**WORK ITEM:** Copy every line from the data below in which the string "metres" can be found.

##### GIVEN DATA

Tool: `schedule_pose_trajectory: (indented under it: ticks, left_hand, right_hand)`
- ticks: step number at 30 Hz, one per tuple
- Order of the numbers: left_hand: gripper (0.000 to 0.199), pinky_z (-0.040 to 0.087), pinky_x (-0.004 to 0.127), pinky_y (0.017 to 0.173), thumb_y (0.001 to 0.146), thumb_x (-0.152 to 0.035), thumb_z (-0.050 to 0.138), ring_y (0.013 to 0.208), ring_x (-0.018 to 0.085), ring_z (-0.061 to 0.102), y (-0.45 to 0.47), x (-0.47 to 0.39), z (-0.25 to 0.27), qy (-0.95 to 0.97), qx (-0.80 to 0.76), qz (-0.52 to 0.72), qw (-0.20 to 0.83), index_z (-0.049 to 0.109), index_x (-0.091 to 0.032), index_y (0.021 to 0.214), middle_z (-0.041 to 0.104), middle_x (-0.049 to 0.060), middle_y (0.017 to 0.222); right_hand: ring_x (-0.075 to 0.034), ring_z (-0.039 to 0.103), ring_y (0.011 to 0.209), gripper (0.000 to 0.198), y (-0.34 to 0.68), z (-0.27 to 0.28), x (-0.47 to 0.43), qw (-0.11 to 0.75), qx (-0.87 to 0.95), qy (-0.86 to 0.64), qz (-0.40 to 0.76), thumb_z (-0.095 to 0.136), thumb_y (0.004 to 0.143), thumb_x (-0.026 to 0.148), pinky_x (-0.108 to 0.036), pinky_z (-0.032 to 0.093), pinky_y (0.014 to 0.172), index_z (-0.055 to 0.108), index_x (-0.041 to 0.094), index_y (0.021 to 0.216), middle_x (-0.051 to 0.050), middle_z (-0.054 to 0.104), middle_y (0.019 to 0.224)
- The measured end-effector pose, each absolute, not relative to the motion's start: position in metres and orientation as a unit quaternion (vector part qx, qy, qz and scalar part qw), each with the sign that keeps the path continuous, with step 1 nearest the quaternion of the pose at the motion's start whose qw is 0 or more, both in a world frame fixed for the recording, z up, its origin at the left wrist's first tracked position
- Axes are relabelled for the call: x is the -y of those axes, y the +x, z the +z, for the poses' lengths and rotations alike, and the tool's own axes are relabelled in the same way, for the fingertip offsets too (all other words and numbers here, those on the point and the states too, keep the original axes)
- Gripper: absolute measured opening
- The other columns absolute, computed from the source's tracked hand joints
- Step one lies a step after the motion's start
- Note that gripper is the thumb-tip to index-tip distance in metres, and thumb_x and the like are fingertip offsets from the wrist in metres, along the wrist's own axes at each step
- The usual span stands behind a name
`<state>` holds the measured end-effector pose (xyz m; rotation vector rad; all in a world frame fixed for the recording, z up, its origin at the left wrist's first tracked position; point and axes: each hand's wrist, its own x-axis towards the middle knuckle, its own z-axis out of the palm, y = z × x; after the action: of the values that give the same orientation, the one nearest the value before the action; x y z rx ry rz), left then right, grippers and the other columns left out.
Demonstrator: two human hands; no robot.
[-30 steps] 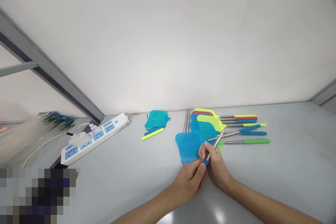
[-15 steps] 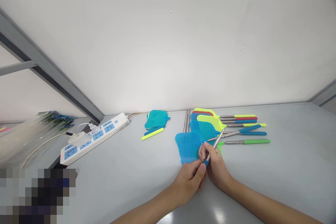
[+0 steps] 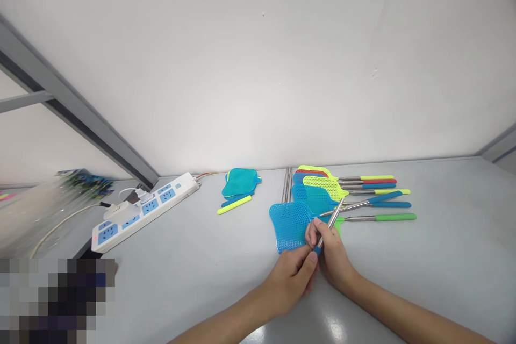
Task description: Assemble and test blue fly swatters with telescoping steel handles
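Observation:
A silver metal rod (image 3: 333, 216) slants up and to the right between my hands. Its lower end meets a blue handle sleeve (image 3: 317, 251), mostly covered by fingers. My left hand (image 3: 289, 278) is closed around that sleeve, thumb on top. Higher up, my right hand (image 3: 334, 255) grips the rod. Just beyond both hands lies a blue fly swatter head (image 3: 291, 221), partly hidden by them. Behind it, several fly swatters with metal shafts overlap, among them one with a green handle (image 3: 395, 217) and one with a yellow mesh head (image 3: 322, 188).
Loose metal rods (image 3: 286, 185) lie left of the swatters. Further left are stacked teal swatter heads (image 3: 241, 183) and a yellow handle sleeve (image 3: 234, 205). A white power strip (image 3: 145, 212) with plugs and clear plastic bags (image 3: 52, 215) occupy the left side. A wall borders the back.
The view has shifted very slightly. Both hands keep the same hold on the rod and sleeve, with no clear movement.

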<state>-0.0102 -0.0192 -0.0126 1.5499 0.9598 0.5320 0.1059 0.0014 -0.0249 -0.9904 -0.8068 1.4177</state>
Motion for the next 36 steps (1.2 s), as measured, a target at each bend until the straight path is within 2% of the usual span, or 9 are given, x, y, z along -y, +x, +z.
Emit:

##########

**OUTPUT:**
- The measured end-effector pose, each absolute, not relative to the motion's start: position in metres and orientation as a unit quaternion (vector part qx, qy, qz and scalar part qw), each with the sign that keeps the path continuous, with step 1 nearest the quaternion of the pose at the motion's start whose qw is 0 or more, both in a world frame fixed for the recording, z up, its origin at the left wrist's first tracked position
- Note that gripper is the thumb-tip to index-tip distance in metres, and thumb_x and the like are fingertip offsets from the wrist in metres, along the wrist's own axes at each step

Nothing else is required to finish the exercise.